FREUD, S. (1930). O mal-estar na civilização. Em: FREUD, S. O Mal-estar na civilização, novas conferências introdutórias à Psicanálise e outros textos. (pp. 13-122). São Paulo: Companhia das Letras, 2010.

GONÇALVES FILHO, J. M. Humilhação social – um problema político em psicologia. Psicologia USP, 9(2), 11-67, 1998. Recuperado em 09 abril, 2018: http://www.scielo.br/scielo.php?script=sci_arttext&pid=S0103-65641998000200 002&lng=pt&nrm=iso.

MARX, K. (1867). O Capital: Critica da Economia Política. São Paulo: Abril S.A. Cultural, 1985.

WEBER, M. A Ética Protestante e o Espírito do Capitalismo. São Paulo: Martin Claret, 2008.

WINNICOTT, D. W. Privação e delinquência.

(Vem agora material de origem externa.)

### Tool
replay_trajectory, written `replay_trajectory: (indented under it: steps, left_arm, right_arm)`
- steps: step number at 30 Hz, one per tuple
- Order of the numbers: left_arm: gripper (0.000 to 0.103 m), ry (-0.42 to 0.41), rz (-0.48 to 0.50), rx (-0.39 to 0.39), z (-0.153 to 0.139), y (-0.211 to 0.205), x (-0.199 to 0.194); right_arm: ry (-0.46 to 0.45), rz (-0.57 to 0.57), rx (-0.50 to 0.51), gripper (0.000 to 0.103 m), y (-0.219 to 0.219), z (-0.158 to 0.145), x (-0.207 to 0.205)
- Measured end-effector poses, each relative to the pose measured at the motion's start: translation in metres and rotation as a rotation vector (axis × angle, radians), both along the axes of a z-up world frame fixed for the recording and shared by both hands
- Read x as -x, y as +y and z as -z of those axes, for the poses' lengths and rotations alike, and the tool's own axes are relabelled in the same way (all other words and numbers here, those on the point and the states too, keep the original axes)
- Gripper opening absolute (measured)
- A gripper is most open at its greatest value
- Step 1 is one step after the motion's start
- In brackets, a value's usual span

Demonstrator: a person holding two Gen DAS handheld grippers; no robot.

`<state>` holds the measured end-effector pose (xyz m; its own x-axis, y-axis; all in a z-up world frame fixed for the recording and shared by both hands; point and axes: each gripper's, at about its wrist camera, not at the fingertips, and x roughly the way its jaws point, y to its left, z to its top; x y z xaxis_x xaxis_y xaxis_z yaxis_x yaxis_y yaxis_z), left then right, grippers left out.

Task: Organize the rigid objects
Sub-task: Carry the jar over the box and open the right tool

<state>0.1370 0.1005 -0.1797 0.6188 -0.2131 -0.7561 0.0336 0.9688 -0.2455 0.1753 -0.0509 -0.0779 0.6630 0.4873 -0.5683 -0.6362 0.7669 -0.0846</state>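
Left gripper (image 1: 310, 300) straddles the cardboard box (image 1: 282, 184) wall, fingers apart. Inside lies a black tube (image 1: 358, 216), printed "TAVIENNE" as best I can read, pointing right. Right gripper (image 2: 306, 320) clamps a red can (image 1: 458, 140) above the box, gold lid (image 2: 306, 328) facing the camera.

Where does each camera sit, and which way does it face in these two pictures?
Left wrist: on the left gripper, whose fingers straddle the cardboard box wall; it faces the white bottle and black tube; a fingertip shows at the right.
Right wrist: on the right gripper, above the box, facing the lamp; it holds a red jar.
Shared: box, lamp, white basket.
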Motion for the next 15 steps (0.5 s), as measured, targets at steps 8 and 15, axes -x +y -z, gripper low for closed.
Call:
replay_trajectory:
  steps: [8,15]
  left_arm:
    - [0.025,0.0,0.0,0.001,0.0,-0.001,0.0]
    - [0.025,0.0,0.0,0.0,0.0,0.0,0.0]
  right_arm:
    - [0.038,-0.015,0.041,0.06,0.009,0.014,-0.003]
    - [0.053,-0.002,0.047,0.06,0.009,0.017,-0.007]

São Paulo: WMF/Martins Fontes, 2012.

[1] Empoderar os adolescentes em conflito com a lei é oferecer-lhes a possibilidade de construir e vislumbrar saídas alternativas ao ilícito; encontrar esperanças de um lugar no mundo diferente daquele conferido pela conjuntura resultante da ausência do Estado e a presença do crime organizado.

[2] Nome dado pelos adolescentes atendidos ao percurso pelo ilícito.